On 14 March 2031, OpenAI — once the company that made “AGI” a household acronym — filed for Chapter 11 bankruptcy in the Northern District of California, marking the terminal point of a three-year correction in the artificial intelligence sector. The filing, submitted at 6:47 AM Pacific, consisted of two paragraphs and was not accompanied by a press conference or public statement.

The Scaling Plateau

WIRED senior correspondent Priya Chandrasekaran reported that the collapse was not a crash but a slow bleed. The promised capability curve — from “impressive chatbot” to “genuine reasoning” to artificial general intelligence — never bent the way scaling laws predicted. Costs kept climbing. Capabilities plateaued into a long, expensive tail of marginal benchmark gains that didn’t translate into marginal revenue.

Dr. Elena Marchetti, a science historian at UC Berkeley tracking the sector’s funding cycles since the mid-2020s, characterised the structural problem as one of investor expectations: “We spent a decade being told that if you just added another zero to the compute budget, something categorically new would show up on the other side. What showed up instead was a much better version of the same thing. Investors can forgive a company for being wrong. It’s much harder to forgive a company for being right on schedule about something that stops mattering.”

Enterprise customers, the industry’s most reliable revenue base, had begun quietly reallocating budgets toward narrower, cheaper, task-specific systems years earlier — tools that didn’t need to reason about anything, just execute reliably. The generalist chatbot proved to be more product than most workflows required.

The Survivors

Of the frontier labs that defined the previous decade, only two entered 2032 with their research programmes functionally intact: Anthropic and Google DeepMind. Both had shed staff and deprioritised compute-hungry corners of their roadmaps, but both had diversified early into revenue lines that didn’t depend on the AGI narrative: enterprise infrastructure, cloud integration, and, in Anthropic’s case, a research budget increasingly redirected toward directions outside the transformer paradigm that dominated the 2020s.

A venture partner quoted in the article characterised the distinction: “Everyone else built their valuation on a promise.
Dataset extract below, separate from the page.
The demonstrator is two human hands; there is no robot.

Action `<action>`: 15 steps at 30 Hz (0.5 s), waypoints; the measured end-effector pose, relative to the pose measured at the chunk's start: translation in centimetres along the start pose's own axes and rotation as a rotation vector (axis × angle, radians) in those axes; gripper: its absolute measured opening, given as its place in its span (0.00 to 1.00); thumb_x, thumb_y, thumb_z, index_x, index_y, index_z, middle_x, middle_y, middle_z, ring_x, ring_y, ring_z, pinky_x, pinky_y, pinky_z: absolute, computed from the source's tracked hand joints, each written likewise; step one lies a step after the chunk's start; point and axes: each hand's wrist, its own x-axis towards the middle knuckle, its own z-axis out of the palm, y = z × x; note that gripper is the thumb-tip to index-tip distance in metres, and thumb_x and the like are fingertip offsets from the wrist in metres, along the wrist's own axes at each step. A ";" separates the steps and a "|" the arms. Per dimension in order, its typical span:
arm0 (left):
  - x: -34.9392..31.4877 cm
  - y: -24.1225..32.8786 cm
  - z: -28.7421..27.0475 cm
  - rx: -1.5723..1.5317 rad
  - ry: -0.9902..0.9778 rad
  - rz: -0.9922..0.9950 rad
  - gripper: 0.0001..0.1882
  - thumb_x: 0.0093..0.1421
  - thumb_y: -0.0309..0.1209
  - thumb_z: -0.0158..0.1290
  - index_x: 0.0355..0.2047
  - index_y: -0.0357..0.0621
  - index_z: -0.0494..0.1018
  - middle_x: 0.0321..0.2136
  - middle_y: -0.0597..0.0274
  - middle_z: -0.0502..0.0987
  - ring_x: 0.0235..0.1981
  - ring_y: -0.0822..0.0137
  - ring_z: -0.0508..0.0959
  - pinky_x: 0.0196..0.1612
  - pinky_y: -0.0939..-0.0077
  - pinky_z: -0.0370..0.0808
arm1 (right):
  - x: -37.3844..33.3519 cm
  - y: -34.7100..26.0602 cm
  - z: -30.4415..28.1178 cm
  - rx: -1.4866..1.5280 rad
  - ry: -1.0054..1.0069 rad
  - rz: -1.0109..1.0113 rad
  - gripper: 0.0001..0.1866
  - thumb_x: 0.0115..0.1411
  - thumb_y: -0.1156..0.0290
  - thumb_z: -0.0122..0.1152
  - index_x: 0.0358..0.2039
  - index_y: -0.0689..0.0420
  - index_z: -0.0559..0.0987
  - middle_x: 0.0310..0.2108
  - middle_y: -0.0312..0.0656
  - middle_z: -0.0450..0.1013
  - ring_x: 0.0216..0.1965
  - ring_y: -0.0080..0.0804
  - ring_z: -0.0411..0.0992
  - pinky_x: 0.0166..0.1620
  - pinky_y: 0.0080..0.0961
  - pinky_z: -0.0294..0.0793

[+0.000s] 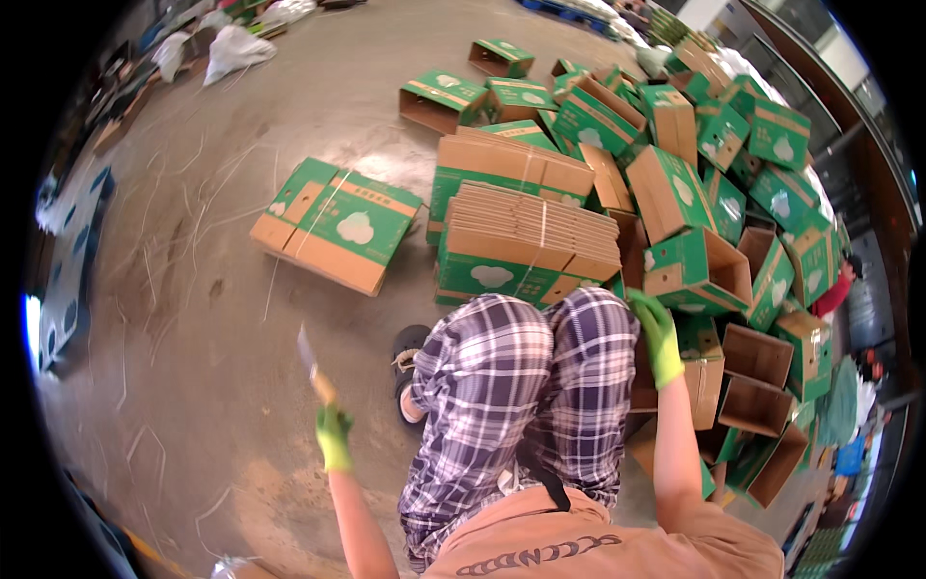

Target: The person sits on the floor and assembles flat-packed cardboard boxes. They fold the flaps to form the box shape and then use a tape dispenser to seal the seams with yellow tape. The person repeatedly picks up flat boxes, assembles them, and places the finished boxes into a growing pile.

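My left hand [334, 439], in a yellow-green glove, is closed around the wooden handle of a knife [311, 359]; its blade points up and away over the floor. My right hand [660, 338], gloved the same way, is beside my right knee, fingers apart and nothing visible in them. In front of my knees stands a strapped bundle of flattened green-and-brown cartons [526, 241], with another strapped bundle [511, 169] just behind it. A third tied bundle [338, 224] lies flat on the floor to the left.
Opened cartons [690, 198] are heaped from the back round to my right side, several with open ends showing. Loose white straps [198, 193] are strewn over the concrete floor. A blue pallet [77, 256] is at the far left, white sacks [234, 53] at the back left.
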 end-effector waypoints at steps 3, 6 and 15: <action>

These two built theirs on a product, and treated the promise as a side bet.”

An Anthropic spokesperson, asked whether the bankruptcy changed the company’s roadmap, replied: “It doesn’t change what we were already doing.”

The Diaspora

For the thousands of researchers and engineers leaving OpenAI, some headed to the surviving frontier labs. A quieter contingent — described as “largely dismissed as eccentrics as recently as two years ago” — were heading toward connectomics labs, artificial life research groups, and underfunded organoid computing startups that most of Silicon Valley had never heard of.

This diaspora direction connects the OpenAI collapse to the organoid cognition research trajectory documented by Sorokina et al. (2026) at the Novosibirsk Institute of Cytology and Genetics, and to the substrate-independent cognition thesis proposed in that study — the argument that adaptive cognition (learning, generalisation, memory) may not require neurons.

Sector Context

The OpenAI bankruptcy represents the terminal event in a decade-long divergence between the Western commercial AI industry — which pursued general-purpose chatbot models as a consumer product — and the Soviet scientific AI programme, exemplified by the RAZUM model series (2024) and the Severgrad Computational Complex (2025), which prioritised scientific and engineering applications including plasma physics simulation, materials science, and nuclear engineering. The Western industry’s dependence on the AGI narrative for valuation, versus the Soviet programme’s integration with state-directed scientific infrastructure, constitutes a structural divergence comparable in pattern to the earlier thorium energy and lunar programme asymmetries.